*ASSIGNMENT*: Transcribe the lines below verbatim, skipping the images.

---

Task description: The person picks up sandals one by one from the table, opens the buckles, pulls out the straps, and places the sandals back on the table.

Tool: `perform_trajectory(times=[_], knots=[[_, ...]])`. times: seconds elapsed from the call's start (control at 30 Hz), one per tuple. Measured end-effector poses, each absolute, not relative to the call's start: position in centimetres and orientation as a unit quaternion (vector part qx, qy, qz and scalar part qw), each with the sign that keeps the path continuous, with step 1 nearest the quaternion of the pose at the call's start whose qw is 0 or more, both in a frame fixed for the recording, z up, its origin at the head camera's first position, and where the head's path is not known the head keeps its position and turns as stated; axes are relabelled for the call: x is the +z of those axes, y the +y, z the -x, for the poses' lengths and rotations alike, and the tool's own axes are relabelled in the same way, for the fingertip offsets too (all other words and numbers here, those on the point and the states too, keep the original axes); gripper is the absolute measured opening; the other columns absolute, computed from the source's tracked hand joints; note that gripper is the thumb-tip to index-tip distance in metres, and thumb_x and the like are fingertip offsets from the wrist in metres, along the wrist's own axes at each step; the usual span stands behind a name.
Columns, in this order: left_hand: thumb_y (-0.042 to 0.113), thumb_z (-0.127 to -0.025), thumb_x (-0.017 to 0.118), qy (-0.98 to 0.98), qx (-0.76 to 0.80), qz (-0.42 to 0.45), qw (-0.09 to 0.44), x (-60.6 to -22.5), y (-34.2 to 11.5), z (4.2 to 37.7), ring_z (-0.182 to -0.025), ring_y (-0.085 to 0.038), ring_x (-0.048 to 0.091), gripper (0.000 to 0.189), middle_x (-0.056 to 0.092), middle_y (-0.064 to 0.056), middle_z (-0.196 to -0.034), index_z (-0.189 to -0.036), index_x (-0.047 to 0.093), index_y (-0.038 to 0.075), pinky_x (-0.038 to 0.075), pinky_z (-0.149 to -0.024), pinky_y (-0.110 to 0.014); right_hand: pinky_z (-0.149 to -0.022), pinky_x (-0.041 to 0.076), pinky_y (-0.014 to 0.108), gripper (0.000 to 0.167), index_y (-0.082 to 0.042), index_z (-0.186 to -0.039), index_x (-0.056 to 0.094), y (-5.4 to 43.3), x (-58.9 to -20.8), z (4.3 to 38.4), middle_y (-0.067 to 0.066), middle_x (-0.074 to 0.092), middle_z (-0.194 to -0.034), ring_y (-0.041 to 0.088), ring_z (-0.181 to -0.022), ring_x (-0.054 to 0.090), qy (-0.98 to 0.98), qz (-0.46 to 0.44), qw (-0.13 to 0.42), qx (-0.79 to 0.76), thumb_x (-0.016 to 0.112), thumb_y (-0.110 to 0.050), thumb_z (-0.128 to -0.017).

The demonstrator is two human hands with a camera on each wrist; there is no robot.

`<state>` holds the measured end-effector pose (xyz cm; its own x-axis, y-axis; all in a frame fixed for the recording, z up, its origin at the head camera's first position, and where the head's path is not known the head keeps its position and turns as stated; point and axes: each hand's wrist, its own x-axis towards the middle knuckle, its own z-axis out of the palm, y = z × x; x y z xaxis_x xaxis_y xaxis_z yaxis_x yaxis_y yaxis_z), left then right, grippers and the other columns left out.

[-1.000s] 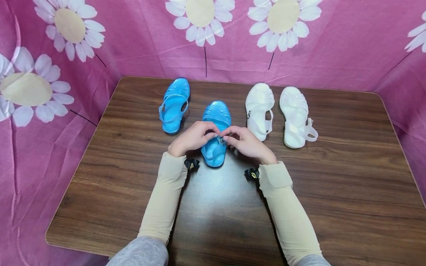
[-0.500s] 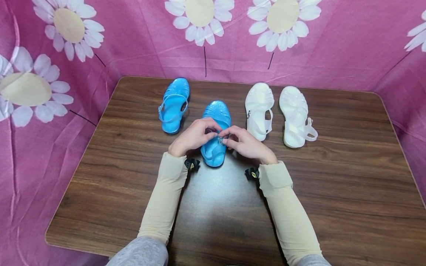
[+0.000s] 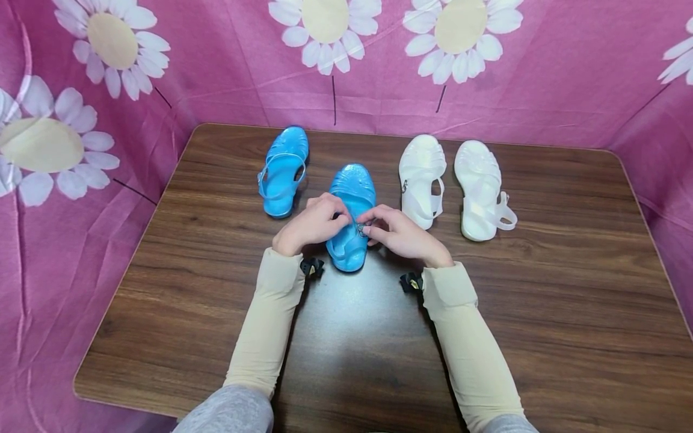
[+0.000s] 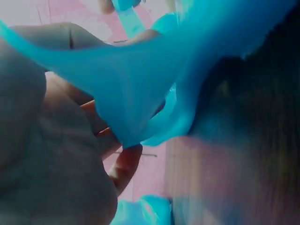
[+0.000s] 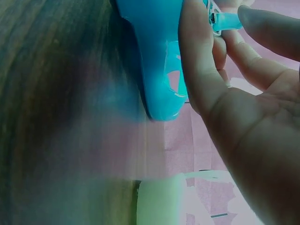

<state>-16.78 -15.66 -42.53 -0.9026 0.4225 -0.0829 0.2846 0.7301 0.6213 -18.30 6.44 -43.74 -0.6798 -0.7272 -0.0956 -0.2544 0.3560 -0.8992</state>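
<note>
In the head view, a glittery blue jelly sandal (image 3: 353,180) lies on the table with its toe pointing away, between both hands. My left hand (image 3: 311,225) curls its fingers at the sandal's left side, thumb and forefinger at the strap. Up close in the left wrist view, the blue strap (image 4: 131,77) crosses in front of the fingers and hides part of them. My right hand (image 3: 406,237) pinches the sandal's strap by its silver buckle (image 3: 361,230). The right wrist view shows a short blue strap piece (image 5: 227,21) between thumb and fingers, beside the metal buckle.
Another blue sandal (image 3: 292,141) stands behind and left, its strap looped. To the right are two white sandals (image 3: 425,153) (image 3: 476,159), the outer one with its strap sticking out sideways. A pink flowered cloth (image 3: 379,102) borders the wooden table (image 3: 568,288) at the back and sides.
My left fingertips have drawn back a little to the left, away from the buckle and the right fingertips. The right hand stays at the buckle, and the sandals have not moved noticeably.
</note>
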Motion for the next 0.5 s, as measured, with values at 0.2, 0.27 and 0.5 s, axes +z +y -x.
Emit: perform_trajectory(times=[0.2, 0.27, 0.5], knots=[[0.022, -0.1, 0.048, 0.922, 0.323, -0.183, 0.108, -42.7, -14.9, 16.9, -0.101, -0.025, 0.052, 0.034, 0.06, -0.004, -0.076, -0.075, 0.066, 0.007, 0.033, -0.094, -0.048, -0.078, 0.056, 0.038, 0.024, -0.001, -0.119, 0.058, 6.5, -43.8, 18.3, 0.014, 0.058, -0.108, 0.024, -0.084, 0.066, 0.779, 0.312, 0.245, -0.486, 0.055, -0.01, -0.097], [0.023, -0.099, 0.051, 0.921, 0.33, -0.176, 0.108, -42.8, -14.7, 17.0, -0.093, -0.024, 0.052, 0.036, 0.052, -0.002, -0.067, -0.067, 0.06, 0.009, 0.034, -0.089, -0.045, -0.078, 0.056, 0.039, 0.023, -0.001, -0.118, 0.058, 6.5, -43.8, 18.3, 0.014, 0.058, -0.107, 0.024, -0.084, 0.066, 0.778, 0.31, 0.245, -0.488, 0.056, -0.01, -0.097], [0.023, -0.097, 0.056, 0.914, 0.357, -0.144, 0.128, -43.1, -14.5, 17.5, -0.08, -0.02, 0.051, 0.025, 0.049, 0.001, -0.061, -0.082, 0.07, 0.009, 0.036, -0.087, -0.043, -0.079, 0.056, 0.043, 0.019, -0.003, -0.115, 0.058, 6.6, -43.7, 18.4, 0.012, 0.057, -0.108, 0.022, -0.084, 0.065, 0.778, 0.307, 0.248, -0.49, 0.057, -0.01, -0.096]])
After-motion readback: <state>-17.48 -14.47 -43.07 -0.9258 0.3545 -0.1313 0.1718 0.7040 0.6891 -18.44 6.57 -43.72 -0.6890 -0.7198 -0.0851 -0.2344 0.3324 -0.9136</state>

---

*WRITTEN SOLUTION*:
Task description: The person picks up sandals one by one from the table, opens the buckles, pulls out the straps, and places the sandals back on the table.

Tool: `perform_trajectory(times=[_], knots=[[_, ...]])`. times: seconds elapsed from the call's start (control at 30 Hz), one per tuple. Measured end-effector poses, each absolute, not relative to the call's start: position in centimetres and orientation as a unit quaternion (vector part qx, qy, qz and scalar part qw), each with the sign that keeps the path continuous, with step 1 nearest the quaternion of the pose at the call's start whose qw is 0 or more, both in a frame fixed for the recording, z up, its origin at the head camera's first position, and where the head's path is not known the head keeps its position and turns as stated; axes are relabelled for the call: x is the +z of those axes, y the +y, z the -x, for the poses' lengths and rotations alike, and the tool's own axes are relabelled in the same way, for the fingertip offsets too (all other words and numbers here, those on the point and the states too, keep the original axes); gripper is the absolute measured opening; the other columns absolute, computed from the source's tracked hand joints; note that gripper is the thumb-tip to index-tip distance in metres, and thumb_x and the like are fingertip offsets from the wrist in metres, along the wrist's own axes at each step; the usual span stands behind a name.
Columns, in this order: left_hand: thumb_y (-0.042 to 0.113), thumb_z (-0.127 to -0.025), thumb_x (-0.017 to 0.118), qy (-0.98 to 0.98), qx (-0.76 to 0.80), qz (-0.42 to 0.45), qw (-0.09 to 0.44), x (-60.6 to -22.5), y (-34.2 to 11.5), z (4.2 to 37.7), ring_z (-0.182 to -0.025), ring_y (-0.085 to 0.038), ring_x (-0.048 to 0.091), gripper (0.000 to 0.189), middle_x (-0.056 to 0.092), middle_y (-0.064 to 0.056), middle_z (-0.196 to -0.034), index_z (-0.189 to -0.036), index_x (-0.047 to 0.093), index_y (-0.038 to 0.075), pinky_x (-0.038 to 0.075), pinky_z (-0.149 to -0.024), pinky_y (-0.110 to 0.014); right_hand: pinky_z (-0.149 to -0.022), pinky_x (-0.041 to 0.076), pinky_y (-0.014 to 0.108), gripper (0.000 to 0.167), index_y (-0.082 to 0.042), index_z (-0.186 to -0.039), index_x (-0.056 to 0.094), y (-5.4 to 43.3), x (-58.9 to -20.8), z (4.3 to 38.4), middle_y (-0.067 to 0.066), middle_x (-0.074 to 0.092), middle_z (-0.194 to -0.034), ring_y (-0.041 to 0.088), ring_z (-0.181 to -0.022), ring_x (-0.054 to 0.090), qy (-0.98 to 0.98), qz (-0.46 to 0.44), qw (-0.13 to 0.42), qx (-0.79 to 0.76), thumb_x (-0.016 to 0.112), thumb_y (-0.110 to 0.050), thumb_z (-0.128 to -0.017).

The demonstrator is two human hands with a camera on each wrist; there is no robot.

`<state>` holds the measured end-effector pose (xyz cm; its own x-axis, y-axis; all in a frame fixed for the recording, z up, its origin at the head camera's first position, and where the head's path is not known the head keeps its position and turns as stated; point and axes: each hand's wrist, its own x-axis towards the middle knuckle, its own z-axis out of the palm, y = z × x; x y z xaxis_x xaxis_y xaxis_z yaxis_x yaxis_y yaxis_z), left then right, grippers and the other columns left out.

[-1.000s] 
[-0.500s] 
[+0.000s] 
[+0.000s] 
[+0.000s] 

<state>-16.78 -15.66 -42.53 -0.9026 0.4225 -0.0829 0.2846 0.7301 0.6213 -18.30 6.44 -43.74 -0.6798 -0.7272 -0.0956 -0.2544 0.3560 -0.8992</state>
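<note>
In the head view, a glittery blue jelly sandal (image 3: 353,180) lies on the table with its toe pointing away, between both hands. My left hand (image 3: 311,225) curls its fingers at the sandal's left side, thumb and forefinger at the strap. Up close in the left wrist view, the blue strap (image 4: 131,77) crosses in front of the fingers and hides part of them. My right hand (image 3: 406,237) pinches the sandal's strap by its silver buckle (image 3: 361,230). The right wrist view shows a short blue strap piece (image 5: 227,21) between thumb and fingers, beside the metal buckle.
Another blue sandal (image 3: 292,141) stands behind and left, its strap looped. To the right are two white sandals (image 3: 425,153) (image 3: 476,159), the outer one with its strap sticking out sideways. A pink flowered cloth (image 3: 379,102) borders the wooden table (image 3: 568,288) at the back and sides.
My left fingertips have drawn back a little to the left, away from the buckle and the right fingertips. The right hand stays at the buckle, and the sandals have not moved noticeably.
</note>
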Motion for the next 0.5 s, as measured, with values at 0.2, 0.27 and 0.5 s, axes +z +y -x.
Emit: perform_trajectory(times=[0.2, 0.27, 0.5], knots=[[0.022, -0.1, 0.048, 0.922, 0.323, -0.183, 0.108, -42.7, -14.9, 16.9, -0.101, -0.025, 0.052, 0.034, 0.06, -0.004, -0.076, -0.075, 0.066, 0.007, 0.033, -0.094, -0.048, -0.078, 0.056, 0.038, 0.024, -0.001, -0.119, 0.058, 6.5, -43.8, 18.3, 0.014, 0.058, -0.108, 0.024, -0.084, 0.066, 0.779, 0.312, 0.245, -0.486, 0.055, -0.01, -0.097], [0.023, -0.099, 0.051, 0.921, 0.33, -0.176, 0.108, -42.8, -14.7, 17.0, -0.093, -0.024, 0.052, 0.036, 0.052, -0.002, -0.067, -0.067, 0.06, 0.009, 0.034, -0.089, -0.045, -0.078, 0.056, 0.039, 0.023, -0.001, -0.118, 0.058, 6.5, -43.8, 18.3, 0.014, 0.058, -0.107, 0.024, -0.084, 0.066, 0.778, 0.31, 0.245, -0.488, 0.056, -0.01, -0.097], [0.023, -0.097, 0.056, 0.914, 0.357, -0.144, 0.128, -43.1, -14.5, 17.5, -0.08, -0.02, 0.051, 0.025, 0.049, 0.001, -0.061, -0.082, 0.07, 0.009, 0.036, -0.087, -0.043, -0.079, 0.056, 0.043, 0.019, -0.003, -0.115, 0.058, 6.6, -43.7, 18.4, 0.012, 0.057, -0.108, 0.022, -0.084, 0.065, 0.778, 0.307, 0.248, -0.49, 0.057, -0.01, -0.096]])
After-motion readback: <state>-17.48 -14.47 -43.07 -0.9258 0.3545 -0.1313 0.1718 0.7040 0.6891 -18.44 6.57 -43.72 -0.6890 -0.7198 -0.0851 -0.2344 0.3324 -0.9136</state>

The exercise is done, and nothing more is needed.